Um dos pontos altos desta noite foi a homenagem a Carlos Albino, um louletano inquieto e apaixonado pela sua terra, figura indissociável da Revolução dos Cravos, jornalista conceituado, um homem que tem tido um papel importante nas atividades culturais que acontecem no concelho de Loulé e que propôs à Autarquia o início do processo de classificação das Atas medievais de Loulé como “Tesouro Nacional”. Foi também ele o principal organizador do programa comemorativo do 40º aniversário do 25 de Abril no concelho de Loulé, com um conjunto de ações que permitiu trazer a este município personalidades e iniciativas de grande relevância. Carlos Albino é o mentor e o Diretor da Bienal de Humanismo que arranca em 2020.
Visivelmente emocionado, sobretudo após as palavras do amigo de longa data Eduardo Paz Ferreira, Carlos Albino, figura determinante no passado histórico português disse de forma clara: “Contem comigo para o futuro!”. E foi desse mesmo futuro que falou, levantando um pouco do véu daquilo que será a Bienal do Humanismo, adiantando que o Parque Municipal de Loulé irá acolher, já no próximo ano, “A Cidade dos Livros”, iniciativa que se prevê venha a ter lugar em anos diferentes, em Loulé e em Quarteira/Vilamoura, com o envolvimento de importantes entidades ligados à leitura e ao livro.
Neste momento, Vítor Aleixo falou do homenageado como “um exemplo de dádiva à sua terra, um exemplo de generosidade, de ousadia, de querer bem à terra e de estar constantemente a sonhar transformá-la, a deitar a semente à terra para que dela possa germinar a luz”. Quanto ao papel que teve na Revolução do 25 de Abril, o autarca disse de forma perentória: “Tudo o que possamos fazer para te agradecer esse gesto de ‘passar a senha’ é pouco para aquilo que permitiste que coletivamente sonhássemos e fossemos, ou melhor, que sejamos.

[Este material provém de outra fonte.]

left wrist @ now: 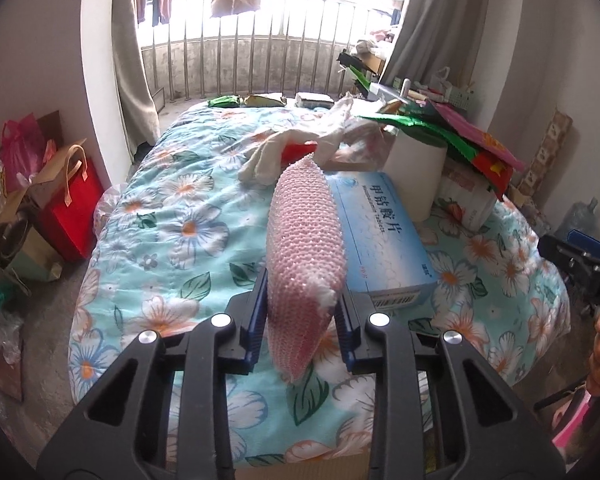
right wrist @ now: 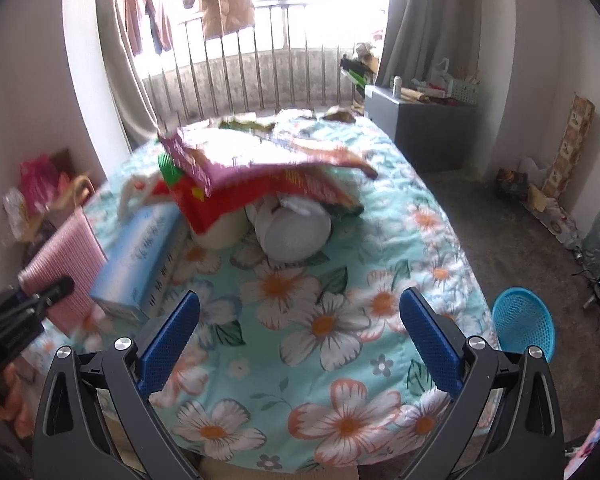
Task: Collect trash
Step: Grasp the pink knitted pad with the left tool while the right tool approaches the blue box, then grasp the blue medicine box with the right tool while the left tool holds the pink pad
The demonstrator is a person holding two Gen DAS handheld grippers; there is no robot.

Para que, a cada dia, possamos continuar a construir esta democracia imperfeita e a perceber que temos de lutar para a aperfeiçoar, por ti e por todos os que acreditaram que era possível viver em liberdade, numa sociedade mais justa e, acreditamos, mais feliz!”.

Neste dia o autarca de Loulé, Vítor Aleixo, lembrou outras pessoas importantes para a valorização e elevação deste “Tesouro Nacional” que constituem as Atas de Vereação de 1384, com destaque para Joaquim Romero de Magalhães, responsável por um parecer que se incluiu no processo de classificação destas Atas e que, em breve, passará a ter o seu nome inscrito na fachada do Arquivo Municipal de Loulé, além do prémio de investigação criado para homenageá-lo e que terá o primeiro vencedor já no próximo ano.
O presidente da Câmara de Loulé falou igualmente de várias iniciativas que fazem parte da linha estratégica do Município na área patrimonial e cultural: a Revista Al-Ulya, os Cadernos do Arquivo, o Encontro de História de Loulé, catálogos de exposições e outras publicações culturais, mas também projetos como a ampliação do Arquivo Municipal, o Quarteirão Cultural de Loulé, que irá aliar ciência, cultura, património, conhecimento e educação em pleno Centro Histórico, o aspirante Geoparque Mundial da UNESCO – Geoparque Algarvensis Loulé-Silves-Albufeira ou a obra de musealização dos Banhos Islâmicos.
A noite de celebração das primeiras Atas de Vereação do país encerrou com a peça de recriação histórica levada a cena de forma soberba pelo grupo Ao Luar Teatro, escrita por Rui Penas que partiu dos textos desses documentos para trazer ao palco do Cine-Teatro Louletano episódios do quotidiano da antiga vila de Loulé.